### What needs to be done
Your task is to copy the listing exactly. Drop any pictures from the copy.

### Material provided
[Start of section]

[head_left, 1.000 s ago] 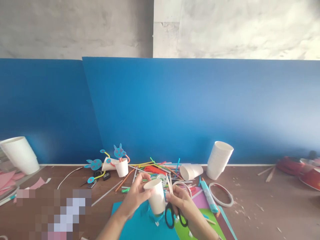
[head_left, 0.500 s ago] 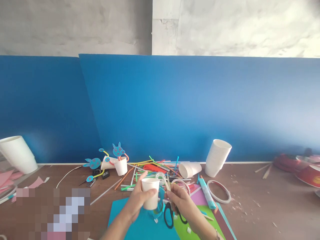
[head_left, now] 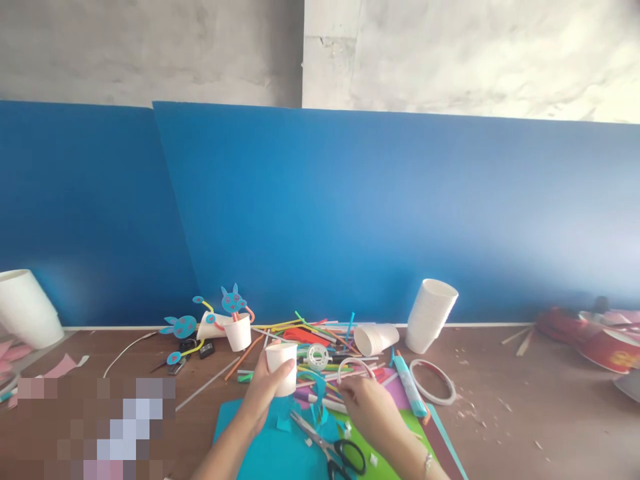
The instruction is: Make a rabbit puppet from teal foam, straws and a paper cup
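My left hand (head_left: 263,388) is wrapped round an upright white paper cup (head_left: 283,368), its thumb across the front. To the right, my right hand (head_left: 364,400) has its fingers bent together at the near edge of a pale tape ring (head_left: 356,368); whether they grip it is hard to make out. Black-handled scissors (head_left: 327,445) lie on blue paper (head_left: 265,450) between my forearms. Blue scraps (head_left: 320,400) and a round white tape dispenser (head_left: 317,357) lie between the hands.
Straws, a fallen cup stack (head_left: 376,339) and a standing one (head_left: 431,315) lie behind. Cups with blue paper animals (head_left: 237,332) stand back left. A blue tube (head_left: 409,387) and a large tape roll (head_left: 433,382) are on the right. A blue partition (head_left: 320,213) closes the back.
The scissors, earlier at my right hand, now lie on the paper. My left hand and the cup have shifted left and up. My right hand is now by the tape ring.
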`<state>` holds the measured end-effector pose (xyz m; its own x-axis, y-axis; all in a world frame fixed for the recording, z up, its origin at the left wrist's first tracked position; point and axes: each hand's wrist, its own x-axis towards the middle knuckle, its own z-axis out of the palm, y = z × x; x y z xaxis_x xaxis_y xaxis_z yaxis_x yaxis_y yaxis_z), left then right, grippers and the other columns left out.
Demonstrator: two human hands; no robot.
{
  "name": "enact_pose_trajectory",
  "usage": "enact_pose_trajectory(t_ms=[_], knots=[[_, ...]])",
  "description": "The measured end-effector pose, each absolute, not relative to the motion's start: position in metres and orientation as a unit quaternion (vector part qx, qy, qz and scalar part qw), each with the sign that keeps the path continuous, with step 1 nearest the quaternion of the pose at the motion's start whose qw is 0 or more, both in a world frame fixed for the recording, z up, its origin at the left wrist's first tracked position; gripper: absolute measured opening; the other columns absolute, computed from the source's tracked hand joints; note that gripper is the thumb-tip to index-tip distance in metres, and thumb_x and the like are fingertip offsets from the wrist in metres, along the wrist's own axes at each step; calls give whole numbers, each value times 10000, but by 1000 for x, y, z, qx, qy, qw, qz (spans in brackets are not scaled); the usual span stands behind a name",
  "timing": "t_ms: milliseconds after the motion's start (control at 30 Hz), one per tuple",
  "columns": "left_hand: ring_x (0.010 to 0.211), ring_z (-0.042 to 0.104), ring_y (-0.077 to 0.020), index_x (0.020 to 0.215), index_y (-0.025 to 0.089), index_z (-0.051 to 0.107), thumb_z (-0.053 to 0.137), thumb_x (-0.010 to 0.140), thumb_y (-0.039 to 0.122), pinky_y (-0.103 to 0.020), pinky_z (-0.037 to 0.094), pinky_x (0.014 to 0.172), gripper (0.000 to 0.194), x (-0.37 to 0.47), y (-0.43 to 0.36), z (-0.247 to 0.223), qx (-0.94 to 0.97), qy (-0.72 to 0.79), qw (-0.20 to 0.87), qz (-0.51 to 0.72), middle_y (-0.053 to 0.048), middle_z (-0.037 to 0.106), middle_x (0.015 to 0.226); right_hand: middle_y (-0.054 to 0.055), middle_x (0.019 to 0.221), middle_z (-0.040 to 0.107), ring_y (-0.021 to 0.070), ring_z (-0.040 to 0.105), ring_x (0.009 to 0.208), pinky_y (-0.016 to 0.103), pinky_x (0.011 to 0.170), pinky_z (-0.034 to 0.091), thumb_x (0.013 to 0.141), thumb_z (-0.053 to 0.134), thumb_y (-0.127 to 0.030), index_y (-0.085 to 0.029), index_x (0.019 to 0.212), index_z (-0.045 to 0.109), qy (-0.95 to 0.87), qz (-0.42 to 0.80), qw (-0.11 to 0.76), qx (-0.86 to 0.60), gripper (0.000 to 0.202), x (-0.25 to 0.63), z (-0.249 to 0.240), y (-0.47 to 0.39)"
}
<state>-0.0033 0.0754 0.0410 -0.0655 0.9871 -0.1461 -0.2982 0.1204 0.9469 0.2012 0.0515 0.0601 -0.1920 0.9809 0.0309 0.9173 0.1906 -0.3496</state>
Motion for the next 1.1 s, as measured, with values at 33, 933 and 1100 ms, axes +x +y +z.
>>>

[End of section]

### Answer for the task
[head_left, 1.000 s ago] 
[head_left, 0.500 s ago] 
[head_left, now] 
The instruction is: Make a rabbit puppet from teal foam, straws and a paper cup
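My left hand (head_left: 263,388) is wrapped round an upright white paper cup (head_left: 283,368), its thumb across the front. To the right, my right hand (head_left: 364,400) has its fingers bent together at the near edge of a pale tape ring (head_left: 356,368); whether they grip it is hard to make out. Black-handled scissors (head_left: 327,445) lie on blue paper (head_left: 265,450) between my forearms. Blue scraps (head_left: 320,400) and a round white tape dispenser (head_left: 317,357) lie between the hands.
Straws, a fallen cup stack (head_left: 376,339) and a standing one (head_left: 431,315) lie behind. Cups with blue paper animals (head_left: 237,332) stand back left. A blue tube (head_left: 409,387) and a large tape roll (head_left: 433,382) are on the right. A blue partition (head_left: 320,213) closes the back.
The scissors, earlier at my right hand, now lie on the paper. My left hand and the cup have shifted left and up. My right hand is now by the tape ring.
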`<state>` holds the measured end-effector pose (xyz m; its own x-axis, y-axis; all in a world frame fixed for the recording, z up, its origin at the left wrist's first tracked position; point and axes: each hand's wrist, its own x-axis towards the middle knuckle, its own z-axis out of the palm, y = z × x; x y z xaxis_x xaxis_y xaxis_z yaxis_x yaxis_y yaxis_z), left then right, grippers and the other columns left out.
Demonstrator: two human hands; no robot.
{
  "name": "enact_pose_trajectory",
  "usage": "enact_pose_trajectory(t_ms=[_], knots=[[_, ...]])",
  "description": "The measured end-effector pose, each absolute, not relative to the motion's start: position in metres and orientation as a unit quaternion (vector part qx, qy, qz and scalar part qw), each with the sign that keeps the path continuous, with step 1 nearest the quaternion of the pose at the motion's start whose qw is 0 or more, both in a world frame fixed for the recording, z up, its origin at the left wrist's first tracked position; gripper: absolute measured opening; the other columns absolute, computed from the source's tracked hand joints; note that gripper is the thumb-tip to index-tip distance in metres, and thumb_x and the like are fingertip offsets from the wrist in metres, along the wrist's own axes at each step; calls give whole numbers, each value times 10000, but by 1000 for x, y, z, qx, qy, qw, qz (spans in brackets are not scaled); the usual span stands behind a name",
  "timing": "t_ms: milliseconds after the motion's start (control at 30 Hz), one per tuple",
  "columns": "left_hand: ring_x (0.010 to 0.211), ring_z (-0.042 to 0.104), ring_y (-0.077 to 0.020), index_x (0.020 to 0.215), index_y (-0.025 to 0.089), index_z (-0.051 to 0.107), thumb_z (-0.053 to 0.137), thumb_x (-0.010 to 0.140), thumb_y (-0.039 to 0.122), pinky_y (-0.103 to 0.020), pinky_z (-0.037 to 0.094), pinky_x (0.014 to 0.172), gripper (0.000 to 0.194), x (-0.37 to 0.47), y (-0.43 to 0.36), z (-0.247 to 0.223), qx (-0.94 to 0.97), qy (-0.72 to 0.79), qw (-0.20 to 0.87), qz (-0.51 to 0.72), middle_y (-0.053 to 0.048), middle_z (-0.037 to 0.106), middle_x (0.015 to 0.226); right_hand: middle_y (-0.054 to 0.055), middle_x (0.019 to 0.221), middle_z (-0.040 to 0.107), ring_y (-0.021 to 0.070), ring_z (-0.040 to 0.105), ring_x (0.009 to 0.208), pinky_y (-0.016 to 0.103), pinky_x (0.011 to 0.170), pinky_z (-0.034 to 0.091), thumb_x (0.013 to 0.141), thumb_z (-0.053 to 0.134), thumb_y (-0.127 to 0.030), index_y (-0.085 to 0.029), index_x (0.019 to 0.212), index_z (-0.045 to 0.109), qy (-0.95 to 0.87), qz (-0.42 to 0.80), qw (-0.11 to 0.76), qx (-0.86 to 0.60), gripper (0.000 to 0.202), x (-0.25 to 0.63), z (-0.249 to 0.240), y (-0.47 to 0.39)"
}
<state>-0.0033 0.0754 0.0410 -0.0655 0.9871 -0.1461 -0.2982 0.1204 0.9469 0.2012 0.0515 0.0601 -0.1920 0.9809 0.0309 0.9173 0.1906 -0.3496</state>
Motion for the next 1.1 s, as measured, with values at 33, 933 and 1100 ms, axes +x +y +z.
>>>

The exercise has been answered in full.